Steratore also said that on-field officials found that "the whistle came a little later after the ball was thrown, so we felt that the receiver had possession at the time of the whistle, so basically we went to that spot, which we determined was about the 45-yard line."

Dean Blandino, the NFL vice president of officiating, spoke about the play on NFL Network's Total Access after the game.

"That's a mistake and the whistle shouldn't have been blown," he said. "You're wondering why it happened, but once it did happen, I thought the crew did a good job assessing what happened."

With the partisan crowd in an uproar, Belichick proceeded to wave his arms in a downward fashion and mouth instructions to "shut up" so his offense could forge on.


Brady went on to manage just four more yards on the drive, leaving Stephen Gostkowski with an errant 54-yard field-goal attempt in the swirling wind.

Still, it wasn't the only call to generate controversy during the game.

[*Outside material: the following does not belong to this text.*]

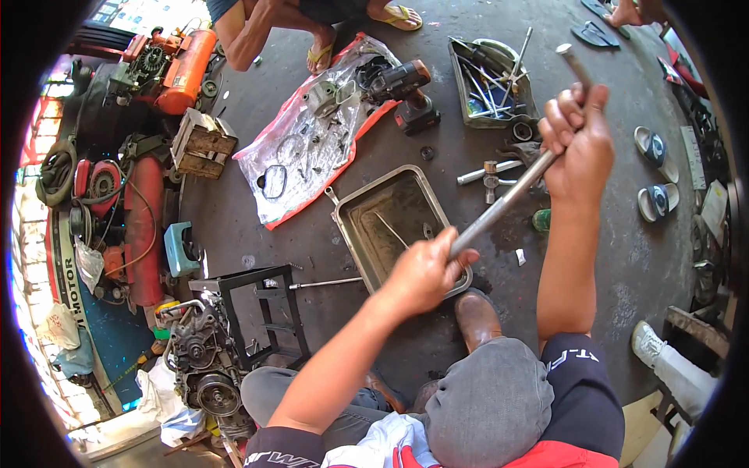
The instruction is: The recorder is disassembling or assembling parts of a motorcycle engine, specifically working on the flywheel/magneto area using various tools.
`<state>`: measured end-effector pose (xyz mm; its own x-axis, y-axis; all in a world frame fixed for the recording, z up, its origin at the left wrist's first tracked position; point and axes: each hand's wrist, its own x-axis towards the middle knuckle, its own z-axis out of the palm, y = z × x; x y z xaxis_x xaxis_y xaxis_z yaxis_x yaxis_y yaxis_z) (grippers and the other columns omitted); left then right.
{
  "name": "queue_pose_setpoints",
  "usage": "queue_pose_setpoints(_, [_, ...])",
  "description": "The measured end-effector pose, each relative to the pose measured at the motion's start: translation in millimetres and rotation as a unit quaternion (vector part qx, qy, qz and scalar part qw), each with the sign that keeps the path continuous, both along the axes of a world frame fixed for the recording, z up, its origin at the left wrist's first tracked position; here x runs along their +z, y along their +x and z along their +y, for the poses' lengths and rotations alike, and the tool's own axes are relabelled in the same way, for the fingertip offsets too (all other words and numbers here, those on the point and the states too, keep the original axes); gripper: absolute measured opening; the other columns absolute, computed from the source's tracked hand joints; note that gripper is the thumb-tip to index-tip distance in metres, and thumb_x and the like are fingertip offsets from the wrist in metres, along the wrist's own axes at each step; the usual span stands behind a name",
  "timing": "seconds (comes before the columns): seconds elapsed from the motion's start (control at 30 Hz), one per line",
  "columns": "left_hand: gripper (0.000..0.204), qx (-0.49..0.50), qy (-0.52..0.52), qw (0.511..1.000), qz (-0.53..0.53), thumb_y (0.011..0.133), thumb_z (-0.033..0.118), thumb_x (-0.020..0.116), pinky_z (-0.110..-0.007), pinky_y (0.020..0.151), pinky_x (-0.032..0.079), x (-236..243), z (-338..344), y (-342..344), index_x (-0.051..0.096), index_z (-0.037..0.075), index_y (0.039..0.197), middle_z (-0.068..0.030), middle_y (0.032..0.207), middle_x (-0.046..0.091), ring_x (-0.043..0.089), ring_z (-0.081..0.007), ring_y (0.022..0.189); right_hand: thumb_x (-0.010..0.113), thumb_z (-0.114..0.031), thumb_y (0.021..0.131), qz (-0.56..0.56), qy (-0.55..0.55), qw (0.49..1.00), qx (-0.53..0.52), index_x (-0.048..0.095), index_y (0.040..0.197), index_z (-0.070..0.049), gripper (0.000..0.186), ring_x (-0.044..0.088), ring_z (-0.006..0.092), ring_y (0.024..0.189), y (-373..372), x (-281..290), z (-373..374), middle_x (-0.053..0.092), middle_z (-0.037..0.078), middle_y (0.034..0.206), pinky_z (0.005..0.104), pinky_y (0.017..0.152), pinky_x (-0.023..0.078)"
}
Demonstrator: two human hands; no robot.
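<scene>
Hands [579,144] grip a slanting metal bar [505,201] above the floor [630,246].

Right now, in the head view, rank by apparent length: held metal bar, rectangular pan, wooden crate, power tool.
1. Held metal bar (nearness may exaggerate it)
2. Rectangular pan
3. Wooden crate, power tool: too alike to rank
</scene>
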<state>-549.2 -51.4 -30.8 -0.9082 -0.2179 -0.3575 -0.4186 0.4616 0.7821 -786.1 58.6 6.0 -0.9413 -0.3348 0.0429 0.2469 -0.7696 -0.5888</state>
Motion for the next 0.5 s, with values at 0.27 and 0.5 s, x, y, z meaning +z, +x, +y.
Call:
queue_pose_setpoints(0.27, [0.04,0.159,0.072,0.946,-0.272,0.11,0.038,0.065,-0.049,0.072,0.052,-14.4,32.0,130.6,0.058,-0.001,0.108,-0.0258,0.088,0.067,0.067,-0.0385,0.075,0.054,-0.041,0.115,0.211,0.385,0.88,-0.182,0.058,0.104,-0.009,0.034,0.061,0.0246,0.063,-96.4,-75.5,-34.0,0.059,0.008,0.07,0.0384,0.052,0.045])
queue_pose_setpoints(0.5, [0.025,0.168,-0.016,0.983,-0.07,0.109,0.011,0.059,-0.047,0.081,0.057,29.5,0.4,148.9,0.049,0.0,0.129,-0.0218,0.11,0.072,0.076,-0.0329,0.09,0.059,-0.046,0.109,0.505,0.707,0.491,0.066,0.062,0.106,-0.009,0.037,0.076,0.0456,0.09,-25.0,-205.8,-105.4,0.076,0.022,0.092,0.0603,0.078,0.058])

On the final play during the closing seconds, Bills receiver Sammy Watkins made a catch before quickly falling backwards out of bounds in an effort to stop the clock. Referees ruled that he was a runner once he gained possession and that he "had given himself up in the field of play" via a judgement call by the head linesman, Steratore said.

"He deemed that the runner gave himself up in the field of play voluntarily, which does put him down by contact in the field, so he wound (the clock)," Steratore said. "The fact that he scoots out of bounds is not as important."

Still, the inadvertent whistle, while certainly not a new phenomenon, drew most of the fans' ire on Monday.

The end result was a human error that likely cost the Patriots points in a tight game.